Well, it appears to have happened. Late night on Friday, September 29, the U.S. Government passed a bill making it illegal for U.S.citizens to gamble on the Internet. Well, actually the bill focused on the methods by which online accounts are funded, but the net effect of the bill is to ban online gambling. The bill has not been signed into law by the President yet, but there is no reason to think that he will not, as the bill was attached to a port security bill that has very little chance of being vetoed. This pretty much sounds the death-knell for the online gambling industry, estimated at 6 billion dollars per year in the U.S.

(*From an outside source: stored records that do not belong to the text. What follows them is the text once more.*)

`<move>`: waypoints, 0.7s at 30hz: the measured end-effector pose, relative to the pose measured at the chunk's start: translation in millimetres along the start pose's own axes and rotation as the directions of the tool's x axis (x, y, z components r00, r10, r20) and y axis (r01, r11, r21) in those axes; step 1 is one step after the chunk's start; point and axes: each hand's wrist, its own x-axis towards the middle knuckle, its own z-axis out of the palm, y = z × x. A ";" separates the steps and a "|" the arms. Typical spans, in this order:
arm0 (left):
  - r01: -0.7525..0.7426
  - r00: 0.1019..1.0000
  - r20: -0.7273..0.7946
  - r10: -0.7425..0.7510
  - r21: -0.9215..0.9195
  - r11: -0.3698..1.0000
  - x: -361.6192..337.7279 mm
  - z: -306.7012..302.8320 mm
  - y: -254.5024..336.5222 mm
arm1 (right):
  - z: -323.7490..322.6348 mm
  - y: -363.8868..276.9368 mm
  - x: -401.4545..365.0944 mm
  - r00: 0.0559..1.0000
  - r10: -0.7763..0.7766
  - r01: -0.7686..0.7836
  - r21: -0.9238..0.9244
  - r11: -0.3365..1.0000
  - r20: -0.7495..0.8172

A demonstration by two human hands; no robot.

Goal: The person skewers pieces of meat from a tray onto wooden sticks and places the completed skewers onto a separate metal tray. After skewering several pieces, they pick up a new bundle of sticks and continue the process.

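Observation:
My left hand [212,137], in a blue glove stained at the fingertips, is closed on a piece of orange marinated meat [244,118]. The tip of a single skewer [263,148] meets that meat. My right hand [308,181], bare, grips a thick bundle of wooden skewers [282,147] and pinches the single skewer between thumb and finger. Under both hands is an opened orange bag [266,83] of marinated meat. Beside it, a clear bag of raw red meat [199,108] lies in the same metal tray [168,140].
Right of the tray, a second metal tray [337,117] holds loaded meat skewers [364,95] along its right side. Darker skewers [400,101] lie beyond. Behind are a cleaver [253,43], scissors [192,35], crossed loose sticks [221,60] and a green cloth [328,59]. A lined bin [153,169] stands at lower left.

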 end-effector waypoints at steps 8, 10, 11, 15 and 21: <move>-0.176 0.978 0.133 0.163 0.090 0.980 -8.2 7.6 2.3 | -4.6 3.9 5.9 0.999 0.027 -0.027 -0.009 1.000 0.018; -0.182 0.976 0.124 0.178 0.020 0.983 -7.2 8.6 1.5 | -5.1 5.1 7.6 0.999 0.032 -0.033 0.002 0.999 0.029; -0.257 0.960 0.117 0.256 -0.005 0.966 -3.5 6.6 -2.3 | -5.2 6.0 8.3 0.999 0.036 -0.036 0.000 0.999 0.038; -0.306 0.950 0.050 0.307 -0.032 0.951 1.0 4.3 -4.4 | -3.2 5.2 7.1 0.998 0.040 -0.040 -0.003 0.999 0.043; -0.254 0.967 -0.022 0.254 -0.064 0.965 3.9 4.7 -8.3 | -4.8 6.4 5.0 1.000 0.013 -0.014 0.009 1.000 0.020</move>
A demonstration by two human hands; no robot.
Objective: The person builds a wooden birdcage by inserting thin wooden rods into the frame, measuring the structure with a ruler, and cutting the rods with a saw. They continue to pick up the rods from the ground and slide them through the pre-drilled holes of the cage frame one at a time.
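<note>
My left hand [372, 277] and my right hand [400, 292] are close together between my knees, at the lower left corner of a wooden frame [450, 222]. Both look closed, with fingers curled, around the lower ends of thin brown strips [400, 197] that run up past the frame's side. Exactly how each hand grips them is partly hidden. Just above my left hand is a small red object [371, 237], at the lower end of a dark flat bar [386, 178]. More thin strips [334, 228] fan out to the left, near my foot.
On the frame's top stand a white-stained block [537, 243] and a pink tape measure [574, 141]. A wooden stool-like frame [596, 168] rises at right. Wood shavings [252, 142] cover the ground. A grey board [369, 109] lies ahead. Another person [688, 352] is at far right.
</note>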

In theory, there is a gap of time (270 days) during which the banks and other financial providers have to become compliant with the law. In actuality, the casinos (especially the publicly traded ones) have jumped this gun and started banning U.S. players outright. And the ones that have started the banning are not the small-fry casinos either - among those that have banned (that I know of as of 7:00 Monday morning!) are Partygaming, 888.com, William Hill, and Intercasino. I have not kept up on the news, as I am disconnected from the network as I write this, but would not be surprised to see that all of my casino / poker options have been closed to me by the time I get home today. I think my only possible action is to try to play out the end of my Party bonus ($100, 5x, and I'm about 30% through it) before the President's pen actually signs it into law.

There is some speculation that the reasoning behind this bill is to "prove" that you cannot ban something as large as this - that it will fail much like Prohibition in the 1920s, and once it has deemed to have failed, to regulate and tax it. I think this is VERY optimistic thinking - I personally do think that the ban will fail much like prohibition, but don't know that the situation will shake out in exactly that way. Regardless, it would take many years to get to that point.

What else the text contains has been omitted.